### Exercise description:
Go through the data below and copy each line where the word "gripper" occurs.

### Raw data:
<<<<

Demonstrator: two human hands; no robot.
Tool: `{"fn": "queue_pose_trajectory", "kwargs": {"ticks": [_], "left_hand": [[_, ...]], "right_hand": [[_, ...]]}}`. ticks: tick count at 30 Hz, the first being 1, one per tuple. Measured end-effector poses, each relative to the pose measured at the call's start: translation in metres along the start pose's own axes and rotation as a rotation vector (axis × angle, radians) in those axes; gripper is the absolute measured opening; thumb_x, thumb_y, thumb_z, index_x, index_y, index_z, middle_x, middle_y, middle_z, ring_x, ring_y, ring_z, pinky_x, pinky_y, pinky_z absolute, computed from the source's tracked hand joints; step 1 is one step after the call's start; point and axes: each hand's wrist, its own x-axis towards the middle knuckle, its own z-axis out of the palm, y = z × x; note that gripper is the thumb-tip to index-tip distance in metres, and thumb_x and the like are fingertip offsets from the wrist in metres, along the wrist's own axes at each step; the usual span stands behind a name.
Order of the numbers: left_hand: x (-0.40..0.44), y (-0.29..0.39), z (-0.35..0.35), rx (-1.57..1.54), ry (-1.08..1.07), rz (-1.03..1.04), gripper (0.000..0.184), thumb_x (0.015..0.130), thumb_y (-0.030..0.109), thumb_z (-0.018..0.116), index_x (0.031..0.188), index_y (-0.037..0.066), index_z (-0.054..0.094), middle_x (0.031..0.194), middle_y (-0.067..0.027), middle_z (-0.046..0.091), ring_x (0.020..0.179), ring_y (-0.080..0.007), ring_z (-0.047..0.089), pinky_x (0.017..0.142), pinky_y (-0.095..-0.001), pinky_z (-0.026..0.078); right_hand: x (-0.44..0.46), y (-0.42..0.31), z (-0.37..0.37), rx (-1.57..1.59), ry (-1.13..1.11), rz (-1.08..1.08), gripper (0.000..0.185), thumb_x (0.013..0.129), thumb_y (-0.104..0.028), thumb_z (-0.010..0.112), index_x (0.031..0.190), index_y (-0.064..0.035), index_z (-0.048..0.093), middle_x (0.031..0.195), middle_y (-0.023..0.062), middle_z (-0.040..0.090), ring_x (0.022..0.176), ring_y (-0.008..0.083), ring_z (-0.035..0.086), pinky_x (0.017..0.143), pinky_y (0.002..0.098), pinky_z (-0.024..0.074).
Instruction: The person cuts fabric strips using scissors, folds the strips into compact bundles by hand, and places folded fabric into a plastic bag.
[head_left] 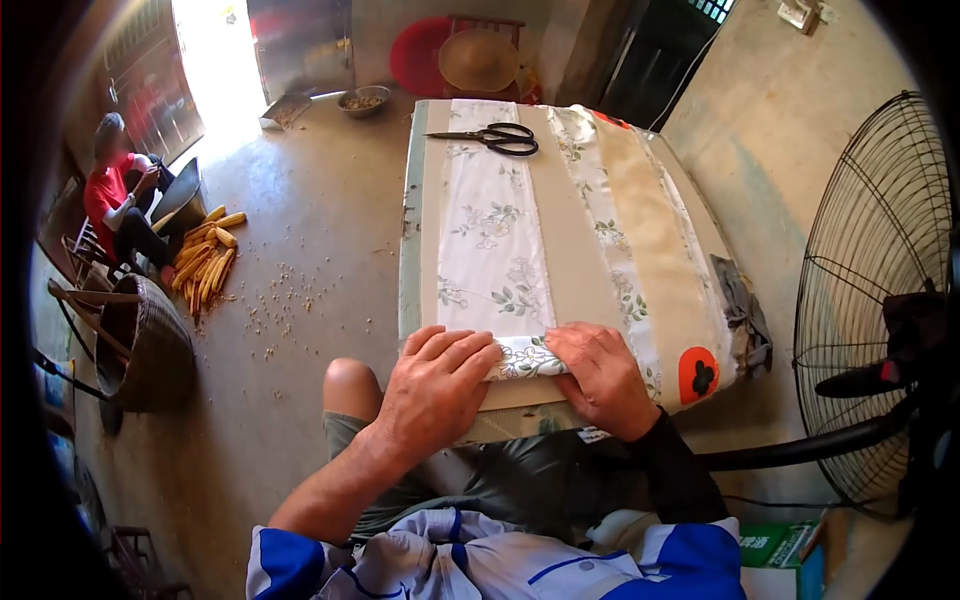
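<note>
A long white strip of cloth (490, 225) with a green leaf and flower print lies lengthwise on the beige-covered table (572, 270). Its near end is turned over into a narrow fold. My left hand (437, 385) is closed over the left end of that fold, fingers pressed together on top. At the other end, my right hand (603, 378) grips the fold with its thumb tucked beneath. Black-handled scissors (492, 134) lie across the far end of the strip, blades pointing left. The undersides of both hands are hidden.
A second floral strip (618, 240), beige cloth (645, 210) and a grey rag (742, 310) lie to the right. A large fan (870, 270) stands beyond. Leftward are a seated person (110, 190) in red, corn cobs (207, 262) and a woven basket (155, 350).
</note>
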Motion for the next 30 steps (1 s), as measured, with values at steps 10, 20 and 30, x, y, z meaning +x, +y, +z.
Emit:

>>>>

### Output:
Tool: `{"fn": "queue_pose_trajectory", "kwargs": {"ticks": [_], "left_hand": [[_, ...]], "right_hand": [[_, ...]]}}`. ticks: tick count at 30 Hz, the first being 1, one per tuple. Measured end-effector poses, each relative to the pose measured at the call's start: translation in metres along the start pose's own axes and rotation as a rotation vector (axis × angle, radians) in those axes; gripper is the absolute measured opening; thumb_x, thumb_y, thumb_z, index_x, index_y, index_z, middle_x, middle_y, middle_z, ring_x, ring_y, ring_z, pinky_x, pinky_y, pinky_z absolute, computed from the source's tracked hand joints; step 1 is one step after the call's start; point and axes: each hand's wrist, its own x-axis towards the middle knuckle, its own z-axis out of the palm, y = z × x; note that gripper is the thumb-tip to index-tip distance in metres, and thumb_x and the like are fingertip offsets from the wrist in metres, along the wrist's own axes at each step; the usual span stands behind a name.
Order of the numbers: left_hand: x (-0.40..0.44), y (-0.29..0.39), z (-0.35..0.35), rx (-1.57..1.54), ry (-1.08..1.07), rz (-1.03..1.04), gripper (0.000..0.184), thumb_x (0.015..0.130), thumb_y (-0.030..0.109), thumb_z (-0.018..0.116), index_x (0.031..0.188), index_y (-0.037..0.066), index_z (-0.054..0.094), middle_x (0.031..0.194), middle_y (-0.067..0.027), middle_z (-0.046..0.091), ring_x (0.020..0.179), ring_y (-0.080..0.007), ring_z (-0.047..0.089), pinky_x (0.017..0.142), pinky_y (-0.095..-0.001), pinky_z (-0.026..0.078); right_hand: x (-0.44..0.46), y (-0.42..0.31), z (-0.37..0.37), rx (-1.57..1.59), ry (-1.13..1.11), rz (-1.08..1.08), gripper (0.000..0.185), thumb_x (0.013..0.129), thumb_y (-0.104..0.028), thumb_z (-0.010..0.112), index_x (0.031..0.190), index_y (-0.064..0.035), index_z (-0.048..0.093), middle_x (0.031..0.195), middle_y (-0.023..0.062), middle_z (-0.040..0.090), ring_x (0.022..0.176), ring_y (-0.008..0.083), ring_z (-0.035..0.086), pinky_x (0.017..0.143), pinky_y (0.002..0.098), pinky_z (-0.024..0.074).

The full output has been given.